» **PROBLEM TO WORK ON**
Filter the entries down to the lines holding "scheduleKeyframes", then copy those lines.

== RECORD EXTRACTS ==

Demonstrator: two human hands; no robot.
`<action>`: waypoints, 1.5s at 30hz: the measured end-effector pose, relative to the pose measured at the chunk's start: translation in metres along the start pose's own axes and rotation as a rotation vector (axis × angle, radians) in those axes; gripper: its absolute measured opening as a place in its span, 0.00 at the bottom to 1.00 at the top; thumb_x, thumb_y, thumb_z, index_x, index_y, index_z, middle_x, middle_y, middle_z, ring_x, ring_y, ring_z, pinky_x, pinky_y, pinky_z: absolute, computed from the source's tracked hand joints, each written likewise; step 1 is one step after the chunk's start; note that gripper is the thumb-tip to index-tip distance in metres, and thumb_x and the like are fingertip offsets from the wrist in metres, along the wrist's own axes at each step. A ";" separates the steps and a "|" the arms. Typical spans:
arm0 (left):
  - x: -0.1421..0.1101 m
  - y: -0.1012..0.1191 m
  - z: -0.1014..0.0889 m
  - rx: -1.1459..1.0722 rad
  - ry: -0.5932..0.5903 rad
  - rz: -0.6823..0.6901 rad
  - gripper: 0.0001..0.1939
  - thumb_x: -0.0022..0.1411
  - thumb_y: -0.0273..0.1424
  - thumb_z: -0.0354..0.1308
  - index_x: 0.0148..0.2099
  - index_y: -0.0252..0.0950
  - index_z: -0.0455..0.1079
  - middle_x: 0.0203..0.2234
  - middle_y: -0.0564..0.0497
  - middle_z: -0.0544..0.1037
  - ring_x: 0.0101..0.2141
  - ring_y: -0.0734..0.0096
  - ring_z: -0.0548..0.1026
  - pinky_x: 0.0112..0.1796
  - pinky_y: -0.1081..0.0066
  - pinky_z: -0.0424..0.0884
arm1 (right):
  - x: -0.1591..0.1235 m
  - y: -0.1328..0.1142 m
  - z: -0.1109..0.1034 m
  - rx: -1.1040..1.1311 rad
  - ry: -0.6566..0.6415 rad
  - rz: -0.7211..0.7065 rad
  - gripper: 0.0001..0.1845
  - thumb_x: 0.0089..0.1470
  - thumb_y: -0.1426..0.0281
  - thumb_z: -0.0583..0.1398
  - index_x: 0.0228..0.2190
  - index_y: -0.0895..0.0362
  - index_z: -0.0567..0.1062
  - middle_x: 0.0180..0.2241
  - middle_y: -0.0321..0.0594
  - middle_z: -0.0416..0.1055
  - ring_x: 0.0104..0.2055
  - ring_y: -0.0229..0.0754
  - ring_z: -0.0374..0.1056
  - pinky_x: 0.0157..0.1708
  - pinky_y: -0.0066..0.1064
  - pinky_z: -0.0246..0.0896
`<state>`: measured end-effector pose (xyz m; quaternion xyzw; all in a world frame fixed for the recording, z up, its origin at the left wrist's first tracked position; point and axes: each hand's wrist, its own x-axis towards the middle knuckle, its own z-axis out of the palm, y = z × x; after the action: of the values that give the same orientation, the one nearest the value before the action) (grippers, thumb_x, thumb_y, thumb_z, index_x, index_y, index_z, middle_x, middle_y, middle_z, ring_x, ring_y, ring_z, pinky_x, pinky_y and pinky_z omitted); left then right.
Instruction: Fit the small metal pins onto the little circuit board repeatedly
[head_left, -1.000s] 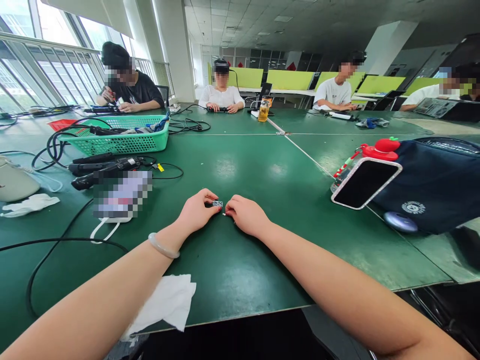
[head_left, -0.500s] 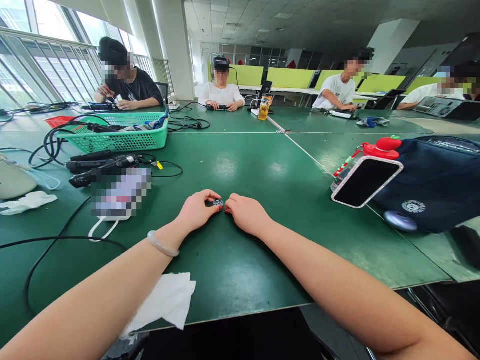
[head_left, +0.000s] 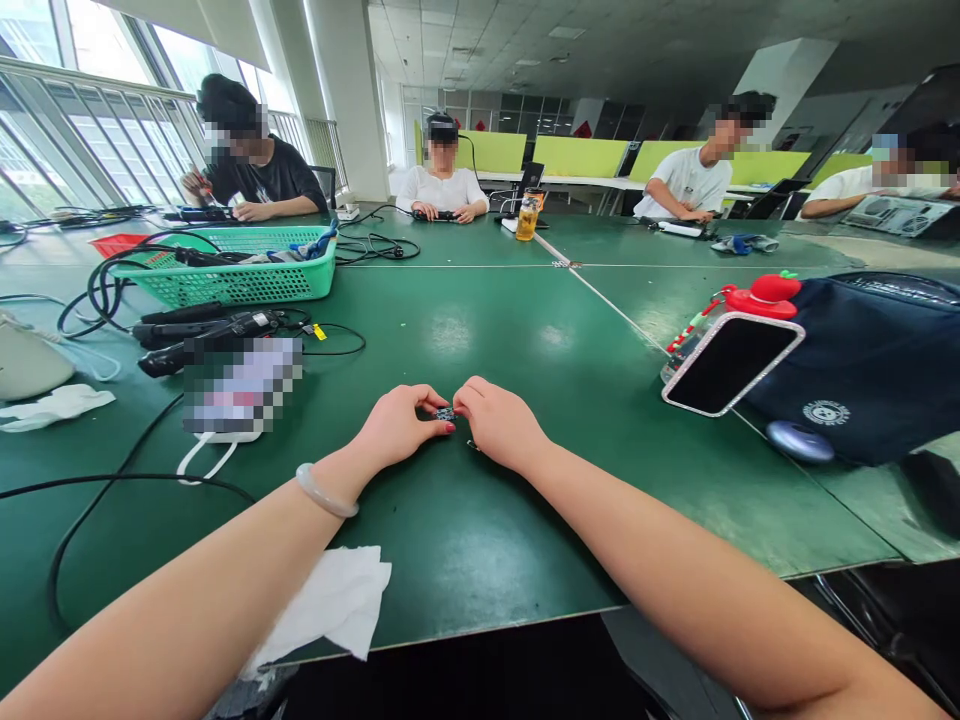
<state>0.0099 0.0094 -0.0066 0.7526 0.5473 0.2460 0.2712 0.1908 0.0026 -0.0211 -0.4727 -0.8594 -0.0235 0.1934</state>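
Observation:
My left hand [head_left: 405,425] pinches a small dark-and-white patterned piece [head_left: 445,413] between thumb and fingers, just over the green table. Its fine pattern resembles a circuit board, but it is too small to name surely. Close against its right edge are the bent, closed fingertips of my right hand [head_left: 491,420]; what they grip is hidden. Under the right hand's near side shows a tiny dark-and-white thing [head_left: 473,445]. Whether the curled fingers hold it or it lies on the table, I cannot tell.
Left on the green table [head_left: 480,530] are a phone [head_left: 244,385], black devices [head_left: 206,335] with cables and a green basket [head_left: 232,285]. A tissue [head_left: 349,600] lies near the front edge. Rightward stand a propped phone [head_left: 735,365] and dark bag [head_left: 862,370]. Several people sit beyond.
My right fingertips have come in against the patterned piece, which now looks darker and turned. The tiny thing near the right hand shows lower, by the palm. A person at right has leaned rightward.

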 end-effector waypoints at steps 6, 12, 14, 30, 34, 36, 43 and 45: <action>-0.001 0.004 0.000 -0.001 -0.012 0.026 0.13 0.45 0.41 0.64 0.33 0.40 0.73 0.32 0.52 0.78 0.37 0.62 0.74 0.41 0.64 0.69 | 0.001 -0.003 0.001 -0.045 0.010 -0.047 0.10 0.61 0.73 0.50 0.35 0.58 0.71 0.36 0.41 0.67 0.34 0.37 0.63 0.32 0.28 0.54; -0.001 0.004 0.000 -0.007 -0.010 0.043 0.13 0.45 0.40 0.65 0.33 0.41 0.73 0.32 0.53 0.78 0.38 0.63 0.74 0.42 0.65 0.68 | 0.000 -0.004 0.000 -0.057 -0.006 -0.072 0.11 0.61 0.71 0.50 0.35 0.58 0.72 0.36 0.41 0.68 0.35 0.37 0.63 0.33 0.28 0.54; -0.001 0.003 0.000 -0.018 -0.015 0.037 0.12 0.46 0.39 0.64 0.34 0.41 0.73 0.32 0.53 0.78 0.37 0.64 0.74 0.42 0.65 0.68 | 0.000 -0.004 -0.002 -0.023 0.004 -0.061 0.12 0.62 0.70 0.50 0.36 0.58 0.72 0.37 0.41 0.68 0.35 0.37 0.64 0.33 0.28 0.55; 0.008 -0.016 -0.001 -0.091 0.207 -0.123 0.14 0.51 0.38 0.60 0.40 0.39 0.72 0.36 0.50 0.79 0.39 0.65 0.75 0.41 0.66 0.68 | -0.006 -0.024 -0.002 0.012 -0.147 -0.169 0.18 0.61 0.67 0.51 0.51 0.49 0.71 0.36 0.39 0.67 0.32 0.36 0.61 0.30 0.29 0.53; 0.007 -0.014 -0.001 -0.075 0.187 -0.106 0.14 0.51 0.38 0.61 0.40 0.40 0.72 0.36 0.50 0.79 0.40 0.64 0.75 0.42 0.65 0.68 | -0.004 -0.021 -0.002 0.035 -0.169 -0.127 0.14 0.61 0.65 0.53 0.44 0.47 0.76 0.35 0.38 0.66 0.32 0.35 0.62 0.30 0.28 0.52; 0.006 -0.012 -0.001 -0.073 0.173 -0.093 0.14 0.51 0.38 0.61 0.40 0.40 0.72 0.37 0.50 0.79 0.40 0.64 0.75 0.42 0.65 0.68 | -0.004 -0.019 -0.003 0.043 -0.164 -0.095 0.13 0.60 0.65 0.54 0.37 0.49 0.79 0.33 0.37 0.67 0.33 0.35 0.62 0.30 0.28 0.52; 0.004 -0.005 -0.001 -0.083 0.117 -0.026 0.13 0.49 0.37 0.63 0.38 0.39 0.72 0.38 0.50 0.79 0.40 0.63 0.75 0.45 0.62 0.67 | -0.002 -0.002 -0.010 0.092 -0.023 0.070 0.10 0.59 0.66 0.55 0.34 0.56 0.76 0.36 0.38 0.69 0.35 0.35 0.65 0.34 0.27 0.55; 0.003 -0.003 -0.001 -0.090 0.113 -0.007 0.13 0.48 0.38 0.64 0.36 0.39 0.72 0.37 0.50 0.79 0.39 0.63 0.75 0.44 0.62 0.67 | -0.002 0.000 -0.011 0.106 0.044 0.083 0.10 0.59 0.66 0.55 0.34 0.56 0.75 0.36 0.37 0.70 0.35 0.35 0.65 0.34 0.26 0.55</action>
<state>0.0085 0.0134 -0.0080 0.7228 0.5526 0.3113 0.2743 0.1955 -0.0013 -0.0121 -0.4964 -0.8346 0.0199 0.2379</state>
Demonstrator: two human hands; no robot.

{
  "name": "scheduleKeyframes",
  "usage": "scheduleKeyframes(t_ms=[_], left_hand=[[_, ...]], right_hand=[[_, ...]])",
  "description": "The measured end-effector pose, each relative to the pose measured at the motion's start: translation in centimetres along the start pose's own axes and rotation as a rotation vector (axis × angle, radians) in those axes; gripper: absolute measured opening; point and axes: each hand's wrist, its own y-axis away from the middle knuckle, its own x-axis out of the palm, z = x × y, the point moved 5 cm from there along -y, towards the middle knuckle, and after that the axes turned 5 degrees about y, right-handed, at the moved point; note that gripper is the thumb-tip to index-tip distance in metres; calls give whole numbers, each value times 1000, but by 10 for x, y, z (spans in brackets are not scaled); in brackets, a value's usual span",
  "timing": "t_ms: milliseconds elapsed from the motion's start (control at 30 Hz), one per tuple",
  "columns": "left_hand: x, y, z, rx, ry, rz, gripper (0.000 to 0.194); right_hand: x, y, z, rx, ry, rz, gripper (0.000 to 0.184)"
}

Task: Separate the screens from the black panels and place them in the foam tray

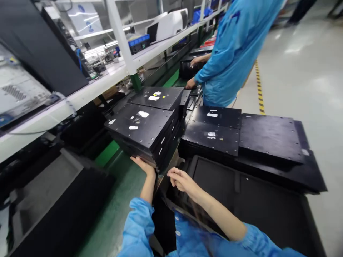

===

» **RESPONSE TO THIS TASK**
  "name": "scheduleKeyframes",
  "usage": "scheduleKeyframes(t_ms=[_], left_hand=[[_, ...]], right_hand=[[_, ...]])",

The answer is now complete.